Nigel Farage is a 'person of interest' in FBI's Trump-Russia investigation
Former Ukip leader has branded the claims 'complete baloney'
Nigel Farage is reportedly a "person of interest" in the FBI's investigation into Donald Trump's links with Russia after turning up "over and over again" in its enquiries.
The Guardian reports that the former Ukip leader has come under the scope of the investigation due to his links with Trump's presidential campaign and also WikiLeaks founder Julian Assange.
"He's right in the middle of these relationships," a source told the newspaper. "He turns up over and over again. There's a lot of attention being paid to him."
Last year Farage was one of the first foreign politicians to visit Trump after his election. He was photographed standing beside the new President-Elect in front of a golden elevator in Trump Tower.

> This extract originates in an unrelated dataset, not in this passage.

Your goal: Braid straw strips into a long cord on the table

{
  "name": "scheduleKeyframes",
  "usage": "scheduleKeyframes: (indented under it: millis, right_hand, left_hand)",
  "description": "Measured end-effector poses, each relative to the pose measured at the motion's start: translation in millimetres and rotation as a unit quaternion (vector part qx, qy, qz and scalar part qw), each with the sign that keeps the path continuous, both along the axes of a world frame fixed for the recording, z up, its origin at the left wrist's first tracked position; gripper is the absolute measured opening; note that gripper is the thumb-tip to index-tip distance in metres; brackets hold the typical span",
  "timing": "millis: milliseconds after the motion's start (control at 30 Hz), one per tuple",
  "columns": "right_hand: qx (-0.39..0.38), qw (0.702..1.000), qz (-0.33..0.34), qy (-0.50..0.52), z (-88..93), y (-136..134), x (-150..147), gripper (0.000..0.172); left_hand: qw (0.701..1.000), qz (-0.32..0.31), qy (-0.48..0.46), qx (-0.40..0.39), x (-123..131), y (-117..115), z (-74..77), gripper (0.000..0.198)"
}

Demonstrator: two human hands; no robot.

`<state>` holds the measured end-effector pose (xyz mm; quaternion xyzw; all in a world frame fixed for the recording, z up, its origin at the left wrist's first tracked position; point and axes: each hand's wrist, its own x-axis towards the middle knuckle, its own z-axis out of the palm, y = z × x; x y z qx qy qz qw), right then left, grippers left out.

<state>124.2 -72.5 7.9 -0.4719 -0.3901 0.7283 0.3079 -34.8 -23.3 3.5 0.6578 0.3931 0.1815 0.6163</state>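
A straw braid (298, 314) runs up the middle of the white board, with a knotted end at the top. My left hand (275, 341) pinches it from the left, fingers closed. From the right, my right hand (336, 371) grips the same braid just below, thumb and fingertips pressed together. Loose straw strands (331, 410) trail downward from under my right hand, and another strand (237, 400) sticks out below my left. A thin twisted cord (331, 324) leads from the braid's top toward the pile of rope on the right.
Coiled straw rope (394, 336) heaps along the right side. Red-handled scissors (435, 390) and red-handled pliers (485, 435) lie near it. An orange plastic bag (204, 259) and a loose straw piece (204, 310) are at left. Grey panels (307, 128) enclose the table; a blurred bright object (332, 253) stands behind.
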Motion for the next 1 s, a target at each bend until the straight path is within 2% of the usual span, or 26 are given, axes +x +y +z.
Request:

Trump subsequently said that "many people" wanted to see the former Ukip leader become the UK's ambassador, a suggestion dismissed by Downing Street.
In March, Farage visited Assange for "journalistic reasons", he said. He told German newspaper Die Zeit that he had "never received a penny from Russia".
Farage's spokesman told The Guardian he had neither been to Russia nor worked with its officials – but did not answer questions on whether Farage was aware of the FBI's investigation or had hired a lawyer in connection with it.
Farage told the Telegraph the claims were "complete baloney".
"I have never been to Russia. I have never had any business dealings in Russia. Much of the world I have but I never did Russian business even when I was in commodities.
"I have no Russian links or connections of any kind at all. The idea that I can be a 'person of interest' is frankly laughable."
The Brexiteer hasn't been accused of wrongdoing and isn't a suspect, The Guardian says.
Still, being classified as someone of interest means the FBI think Farage could have relevant information. He could therefore come under their scrutiny.
The news is the latest revelation in the FBI's investigation into whether Trump's campaign colluded with Russian state actors to affect the result of the US election.
Trump, who has called the inquiry "fake news", has been dogged by rumours virtually since the day he took office. A drip feed of leaks to the US media has revealed potentially damaging connections between people close to the US President and Putin, including Trump's son-in-law Jared Kushner.
In May, the beleaguered President fired FBI director James Comey, who was leading the investigation.